Accrochée aux murs de l’atelier d’illustratrices « Rez-de-chaussée », à Strasbourg, une affiche annonce les Fêtes interconnectées de la bande dessinée. Un évènement organisé dans l’urgence après l’annulation du festival international de la bande dessinée d’Angoulême. Le programme de cette édition locale est en pleine construction. Elle se tiendra du 28 janvier au 1er février 2026 dans un lieu encore à préciser (cet article sera mis à jour).
Le festival sera l’occasion pour ses organisatrices de mettre à l’honneur les artistes de Strasbourg. La capitale alsacienne est « l’un des grands viviers de l’illustration en France », affirme Sarah Ménard, illustratrice et autrice de BD. Elle fait partie des coorganisatrices du festival.
Ce dernier est porté par le collectif Girlxcott Strasbourg, déclinaison strasbourgeoise du collectif national « Girlxcott » (féminisation du mot « boycott »). Ce mouvement est né du boycott du festival d’Angoulême après la reconduction de la société 9e Art+, qui a licencié une salariée qui avait porté plainte pour viol en 2024. Suite à cette mobilisation, l’édition 2026 du festival international a été annulée. Girlxcott Strasbourg rassemble une vingtaine de personnes, en majorité autrices de bande dessinée. À Strasbourg, « il y avait l’envie de se mobiliser depuis longtemps chez les auteurs et les autrices. Avec la crise à Angoulême, on s’est réunies dans un bar, on a rassemblé nos envies, et le festival est né », explique Charlotte André, autrice de BD et scénariste.
Combattre le manque de diversité et les VSS
« C’est le moment de faire un festival qui nous ressemble, ajoute la coorganisatrice du festival strasbourgeois, de prendre le pouvoir sur la programmation. » L’organisation de Fêtes interconnectées de la bande dessinée, dans de nombreuses villes de France, prend le contre-pied de « l’énorme centralité qu’est Angoulême pour la bande dessinée », précise Charlotte André.
Bien au-delà d’Angoulême, le mouvement de boycott a permis de mettre en avant les revendications de nombreuses artistes de la bande-dessinée, en grande majorité des jeunes illustratrices. Sarah Ménard et Charlotte André dénoncent un milieu de la bande dessinée qui « manque de diversité, ne protège pas des violences et du harcèlement sexiste et sexuel, et entretient des dynamiques de pouvoir qui renforcent la précarité des artistes ».

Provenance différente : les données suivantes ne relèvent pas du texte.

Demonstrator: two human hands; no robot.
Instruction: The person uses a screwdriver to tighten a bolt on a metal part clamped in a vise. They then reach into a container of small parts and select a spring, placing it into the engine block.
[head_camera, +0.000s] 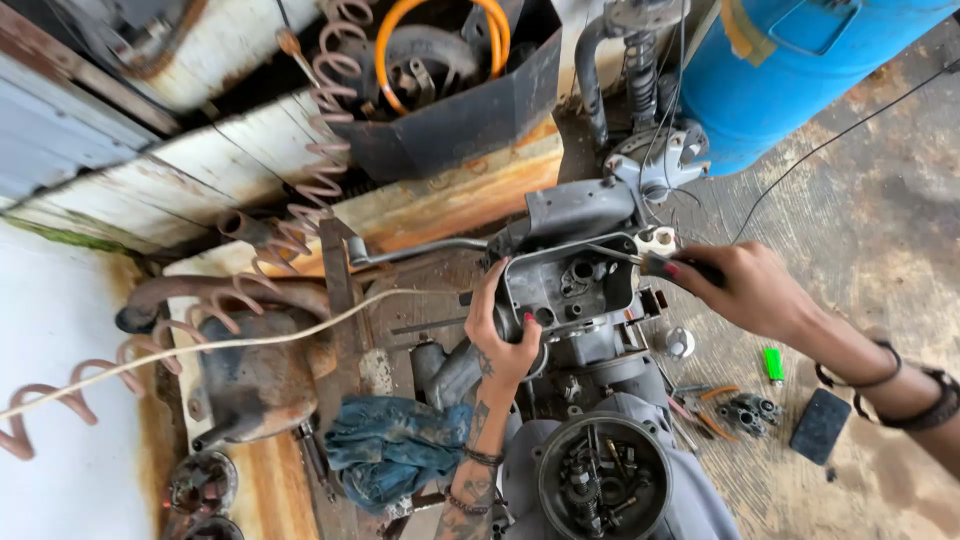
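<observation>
Head view: blue rag (395, 445), green lighter (773, 363) flank engine casing (568, 283).

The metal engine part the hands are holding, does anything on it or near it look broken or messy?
The grey engine part is opened up, its inside bare, with the left hand gripping its edge and the right hand poking a tool in. Nearby, the metal tank is very rusty, and a dirty blue rag lies crumpled.

The open engine casing (570, 285) is placed at the centre, gripped on its left edge by the left hand (500, 335). A rag (395, 450) is laid near-left of it. A lighter (773, 363) is set on the floor (880, 230) to its right.
</observation>
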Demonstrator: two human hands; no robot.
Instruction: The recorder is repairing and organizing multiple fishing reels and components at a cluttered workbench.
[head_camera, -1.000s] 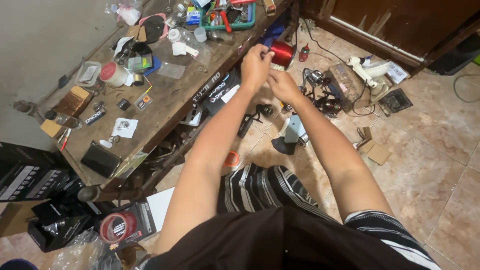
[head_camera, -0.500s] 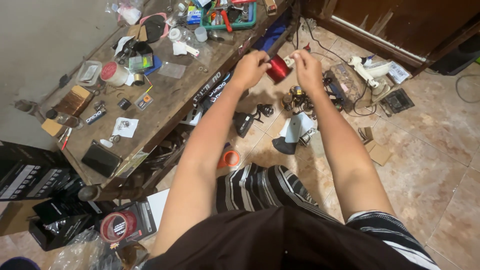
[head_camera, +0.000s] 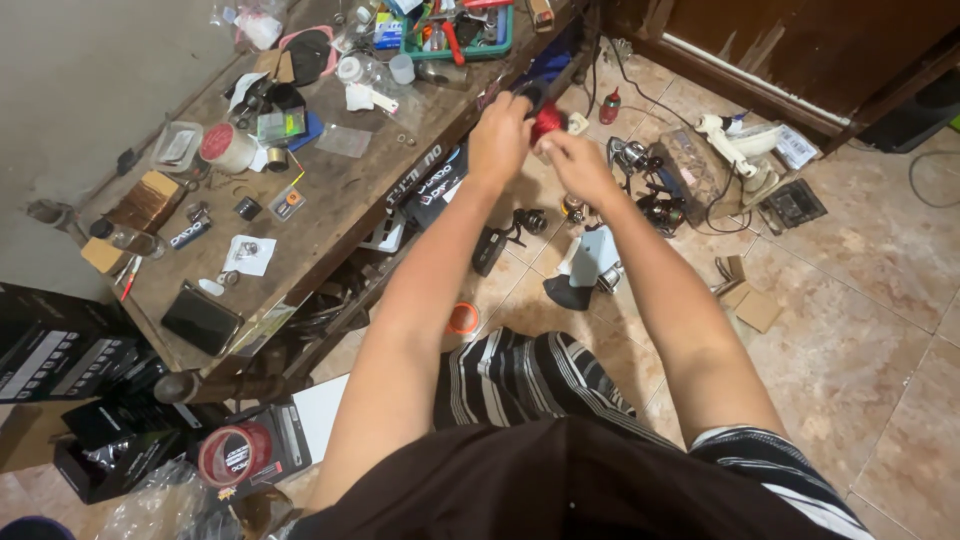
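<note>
Black printed boxes (head_camera: 60, 350) stacked left of workbench (head_camera: 340, 200)

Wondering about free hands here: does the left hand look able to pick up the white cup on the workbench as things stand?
Probably not right away. The left hand is wrapped around the red spool, with the right hand on it too. The white cup itself stands unobstructed nearby.
</note>
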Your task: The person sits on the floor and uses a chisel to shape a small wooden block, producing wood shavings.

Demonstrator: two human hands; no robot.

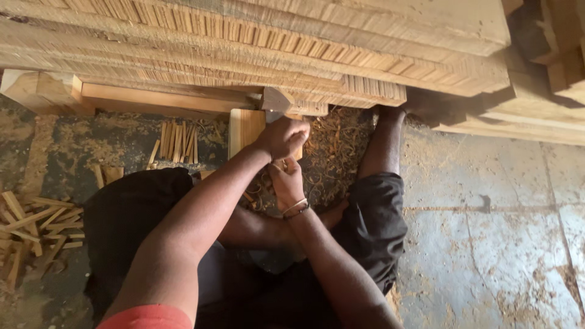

Au travers de sa programmation – encore en cours de construction – l’édition strasbourgeoise des Fêtes interconnectées de la BD entend « proposer des réponses » à ces revendications. Ainsi, les organisatrices prévoient par exemple des tables rondes sur le « male gaze » (regard masculin) dans la BD ou pour « combattre dans la fiction le regard colonial sur les corps racisés ». Elles planifient également un salon de la microédition locale ou encore une soirée de soutien à la revue féministe strasbourgeoise Comme des Garces – qui souhaite lever des fonds pour éditer son troisième numéro courant 2026.
« Aucune sécurité financière »
Ce festival auto-organisé est aussi l’occasion pour les illustratrices de court-circuiter « l’énorme pouvoir financier » qui sévit dans le milieu de la bande dessinée. En ligne de mire notamment : l’absence de droit au chômage, qui précarise des créatrices déjà « sous-payées ». « On cotise, mais sans aucune sécurité financière en retour. Les aides que l’on peut toucher ne sont pas du tout adaptées à notre pratique », souligne l’illustratrice Sarah Ménard.
Si cette grande fête de la bande dessinée est « une initiative éphémère pour inventer autre chose face à l’annulation d’Angoulême en 2026 », les deux illustratrices strasbourgeoises espèrent qu’elle permettra de « faire naître des alternatives dans la création et de tisser des liens qui perdurent entre les générations d’auteurs et d’autrices ».